= Gay Bob =

Gay doll

Creator Harvey Rosenberg displays two Gay Bob dolls

Gay Bob is a doll created in 1977 and billed as the world's first openly gay doll. Bob was created by former advertising executive Harvey Rosenberg and marketed through his company, Gizmo Development. Gay Bob was bestowed with an Esquire magazine "Dubious Achievement Award" for 1978.

Bob stands 13 in tall and was presented clothed in a flannel shirt, tight jeans and cowboy boots. He has one ear pierced. Bob's packaging box is decorated like a closet and included a catalog from which additional outfits could be ordered. Creator Rosenberg described the doll as resembling a cross between Paul Newman and Robert Redford.

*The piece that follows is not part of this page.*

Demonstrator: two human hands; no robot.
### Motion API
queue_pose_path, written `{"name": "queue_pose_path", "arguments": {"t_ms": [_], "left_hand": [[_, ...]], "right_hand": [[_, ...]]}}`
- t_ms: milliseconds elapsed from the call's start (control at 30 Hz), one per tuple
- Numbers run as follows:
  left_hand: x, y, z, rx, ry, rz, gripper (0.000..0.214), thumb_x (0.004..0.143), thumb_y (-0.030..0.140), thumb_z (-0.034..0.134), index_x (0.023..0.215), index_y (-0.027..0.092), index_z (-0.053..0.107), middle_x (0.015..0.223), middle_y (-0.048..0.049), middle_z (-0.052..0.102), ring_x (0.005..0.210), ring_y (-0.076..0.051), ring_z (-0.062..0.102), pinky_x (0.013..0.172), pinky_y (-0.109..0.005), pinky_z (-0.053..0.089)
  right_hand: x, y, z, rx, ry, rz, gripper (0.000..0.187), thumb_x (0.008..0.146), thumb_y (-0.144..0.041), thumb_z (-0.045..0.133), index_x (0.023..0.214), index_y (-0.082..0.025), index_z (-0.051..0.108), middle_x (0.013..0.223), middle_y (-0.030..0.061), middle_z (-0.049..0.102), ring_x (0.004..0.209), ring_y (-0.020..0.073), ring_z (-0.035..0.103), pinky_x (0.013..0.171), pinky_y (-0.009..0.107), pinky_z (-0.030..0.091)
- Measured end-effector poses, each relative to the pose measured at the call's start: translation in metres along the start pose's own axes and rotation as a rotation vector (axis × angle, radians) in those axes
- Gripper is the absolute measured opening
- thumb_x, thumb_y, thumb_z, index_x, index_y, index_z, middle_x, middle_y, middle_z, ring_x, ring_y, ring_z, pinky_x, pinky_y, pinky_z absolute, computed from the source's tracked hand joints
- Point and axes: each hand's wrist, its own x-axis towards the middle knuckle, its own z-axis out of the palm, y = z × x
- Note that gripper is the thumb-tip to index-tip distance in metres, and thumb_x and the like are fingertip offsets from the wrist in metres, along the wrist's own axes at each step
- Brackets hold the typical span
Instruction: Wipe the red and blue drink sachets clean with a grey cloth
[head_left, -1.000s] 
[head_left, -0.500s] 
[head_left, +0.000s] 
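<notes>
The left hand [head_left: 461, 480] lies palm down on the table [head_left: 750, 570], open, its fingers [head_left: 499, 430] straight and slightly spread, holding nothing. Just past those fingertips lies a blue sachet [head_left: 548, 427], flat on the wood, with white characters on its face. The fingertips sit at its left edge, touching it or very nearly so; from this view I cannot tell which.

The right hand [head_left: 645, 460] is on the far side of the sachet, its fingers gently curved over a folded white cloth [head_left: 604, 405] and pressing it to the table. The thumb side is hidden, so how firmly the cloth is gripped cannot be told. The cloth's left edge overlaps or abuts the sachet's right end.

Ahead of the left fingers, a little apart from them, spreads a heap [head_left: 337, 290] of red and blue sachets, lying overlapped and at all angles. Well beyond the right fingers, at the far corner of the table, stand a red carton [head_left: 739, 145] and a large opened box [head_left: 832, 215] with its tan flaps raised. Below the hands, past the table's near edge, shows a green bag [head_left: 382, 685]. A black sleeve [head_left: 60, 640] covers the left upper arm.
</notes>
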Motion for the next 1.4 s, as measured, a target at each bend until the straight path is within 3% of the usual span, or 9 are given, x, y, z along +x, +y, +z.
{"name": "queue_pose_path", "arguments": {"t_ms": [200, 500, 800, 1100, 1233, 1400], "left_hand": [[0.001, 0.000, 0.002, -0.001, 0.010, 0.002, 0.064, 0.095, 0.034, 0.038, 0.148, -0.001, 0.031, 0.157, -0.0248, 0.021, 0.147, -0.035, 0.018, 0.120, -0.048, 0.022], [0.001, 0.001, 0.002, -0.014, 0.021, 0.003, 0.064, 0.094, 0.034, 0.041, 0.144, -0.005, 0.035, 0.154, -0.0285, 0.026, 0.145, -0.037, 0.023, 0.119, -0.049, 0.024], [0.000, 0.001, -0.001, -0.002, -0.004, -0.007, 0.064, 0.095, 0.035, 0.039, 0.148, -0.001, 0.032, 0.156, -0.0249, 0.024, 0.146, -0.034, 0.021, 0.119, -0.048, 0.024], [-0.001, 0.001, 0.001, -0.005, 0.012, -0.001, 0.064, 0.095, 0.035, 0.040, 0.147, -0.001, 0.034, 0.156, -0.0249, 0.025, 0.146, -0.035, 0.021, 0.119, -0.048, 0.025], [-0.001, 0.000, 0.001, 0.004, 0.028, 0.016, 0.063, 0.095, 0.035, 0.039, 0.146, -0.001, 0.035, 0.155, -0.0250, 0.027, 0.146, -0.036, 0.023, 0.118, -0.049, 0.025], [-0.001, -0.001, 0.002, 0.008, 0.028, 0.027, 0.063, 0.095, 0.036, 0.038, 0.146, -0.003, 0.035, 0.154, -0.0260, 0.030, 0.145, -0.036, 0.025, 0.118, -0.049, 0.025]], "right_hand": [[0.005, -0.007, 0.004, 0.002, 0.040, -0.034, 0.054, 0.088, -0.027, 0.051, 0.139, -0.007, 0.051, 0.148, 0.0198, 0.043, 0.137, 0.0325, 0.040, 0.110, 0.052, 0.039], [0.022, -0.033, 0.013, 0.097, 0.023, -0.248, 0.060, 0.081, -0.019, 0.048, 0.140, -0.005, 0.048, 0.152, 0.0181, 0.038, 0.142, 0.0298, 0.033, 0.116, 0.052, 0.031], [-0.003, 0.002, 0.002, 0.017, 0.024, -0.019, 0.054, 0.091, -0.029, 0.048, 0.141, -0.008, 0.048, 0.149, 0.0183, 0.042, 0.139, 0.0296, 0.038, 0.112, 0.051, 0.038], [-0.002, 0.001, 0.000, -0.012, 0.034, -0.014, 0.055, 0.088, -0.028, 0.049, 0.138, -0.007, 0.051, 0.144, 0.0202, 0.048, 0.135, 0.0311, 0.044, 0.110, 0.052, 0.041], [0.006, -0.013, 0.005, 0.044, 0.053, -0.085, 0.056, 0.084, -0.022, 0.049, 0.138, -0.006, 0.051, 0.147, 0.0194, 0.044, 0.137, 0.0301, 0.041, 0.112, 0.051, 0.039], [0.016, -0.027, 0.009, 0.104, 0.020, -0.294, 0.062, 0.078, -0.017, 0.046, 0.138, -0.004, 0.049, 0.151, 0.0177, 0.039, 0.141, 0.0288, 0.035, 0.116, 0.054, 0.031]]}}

Bob is anatomically correct.

Gay Bob sparked outrage in at least one Ann Landers reader, who was inspired to write to decry the doll and predict that it would lead to the acceptance of other "disgusting" dolls like "Priscilla the Prostitute" and "Danny the Dope Pusher". Rosenberg had announced plans for a line of "permissive dolls", but no drug dealers or prostitutes. Ann replied that she would believe such a doll existed when she saw it in the stores, but that she was unlikely to see it in the sort of "respectable" stores she patronized.